Por Redacción
Tapalpa, 21 de marzo de 2026.- Tras el abatimiento de Nemesio Rubén Oseguera Cervantes, alias ‘El Mencho’, ocurrido el 22 de febrero en este municipio de Jalisco, el Cártel Jalisco Nueva Generación (CJNG) ha iniciado un proceso de reestructuración que divide su mando en dos frentes operativos.

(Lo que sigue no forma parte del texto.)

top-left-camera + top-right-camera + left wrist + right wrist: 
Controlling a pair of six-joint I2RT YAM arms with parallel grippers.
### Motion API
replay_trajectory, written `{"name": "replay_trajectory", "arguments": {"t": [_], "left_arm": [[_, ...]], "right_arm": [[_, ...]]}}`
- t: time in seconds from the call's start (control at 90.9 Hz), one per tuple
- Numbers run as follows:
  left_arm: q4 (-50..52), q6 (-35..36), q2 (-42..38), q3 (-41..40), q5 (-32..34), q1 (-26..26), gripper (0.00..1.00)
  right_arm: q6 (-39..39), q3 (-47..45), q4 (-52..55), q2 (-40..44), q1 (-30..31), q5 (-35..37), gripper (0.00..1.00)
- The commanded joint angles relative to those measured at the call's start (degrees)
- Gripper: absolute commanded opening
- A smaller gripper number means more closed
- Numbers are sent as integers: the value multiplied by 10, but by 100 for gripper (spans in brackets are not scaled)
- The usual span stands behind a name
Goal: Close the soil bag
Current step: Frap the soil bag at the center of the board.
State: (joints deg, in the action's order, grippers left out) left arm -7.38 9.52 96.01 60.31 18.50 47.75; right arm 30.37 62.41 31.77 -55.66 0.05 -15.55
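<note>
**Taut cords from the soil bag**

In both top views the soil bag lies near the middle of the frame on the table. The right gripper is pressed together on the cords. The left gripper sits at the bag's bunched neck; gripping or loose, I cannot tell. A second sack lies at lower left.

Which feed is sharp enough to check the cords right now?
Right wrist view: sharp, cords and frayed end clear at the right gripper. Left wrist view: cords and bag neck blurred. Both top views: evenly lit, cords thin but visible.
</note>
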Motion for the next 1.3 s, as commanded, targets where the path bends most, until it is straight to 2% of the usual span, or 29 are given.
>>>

El Secretario de Seguridad y Protección Ciudadana, Omar García Harfuch, afirmó que la organización criminal no ha desaparecido, aunque se encuentra debilitada, y mantiene una presencia significativa en varios estados del país con alta peligrosidad.
De acuerdo con reportes periodísticos citados por medios nacionales e internacionales, la sucesión del liderazgo ha derivado en una separación de funciones dentro de la estructura delictiva. Por un lado, Juan Carlos Valencia, alias ‘El 03’ e hijastro del líder eliminado, habría tomado el control del brazo administrativo con el objetivo de consolidar los activos financieros y logísticos del cártel. Esta información fue destacada por publicaciones como The Wall Street Journal y el periódico Reforma.
En paralelo, el mando del brazo armado habría quedado bajo la dirección de Hugo Gonzalo Mendoza, alias ‘El Sapo’. Esta división de poderes surge en un contexto donde los hijos directos de ‘El Mencho’, incluido Rubén Oseguera González (‘El Menchito’), quien se encuentra preso en Estados Unidos, no están involucrados en la toma de decisiones operativas inmediatas. La madre de ‘El 03’, Rosalinda González Valencia, también es mencionada en la estructura familiar vinculada a la organización.
El operativo que culminó con la muerte de ‘El Mencho’ se llevó a cabo tras un enfrentamiento en Tapalpa, momento en el cual el criminal falleció mientras era trasladado por vía aérea hacia la Ciudad de México. Las autoridades han indicado que la inteligencia proporcionada por el gobierno de Estados Unidos fue determinante para la localización del objetivo, quien tenía una recompensa de 15 millones de dólares ofrecida por Washington.
La caída del líder histórico del CJNG desencadenó una serie de bloqueos delictivos en múltiples entidades federativas, incluyendo Aguascalientes, Baja California y Chiapas, como respuesta inmediata a la acción gubernamental. A pesar de la neutralización del mando principal, las advertencias de la Secretaría de Seguridad subrayan que la capacidad de daño del grupo se mantiene latente debido a su nueva configuración y la violencia que caracteriza sus actividades.
La situación actual del narcotráfico en la región enfrenta ahora el desafío de monitorear la evolución de esta dualidad de mandos, mientras el gobierno federal mantiene la presión sobre los remanentes de la organización. No se ha emitido una postura oficial detallada sobre la validación de los nuevos líderes reportados por la prensa, aunque las acciones de seguridad continúan enfocadas en desarticular las redes de operación remanentes.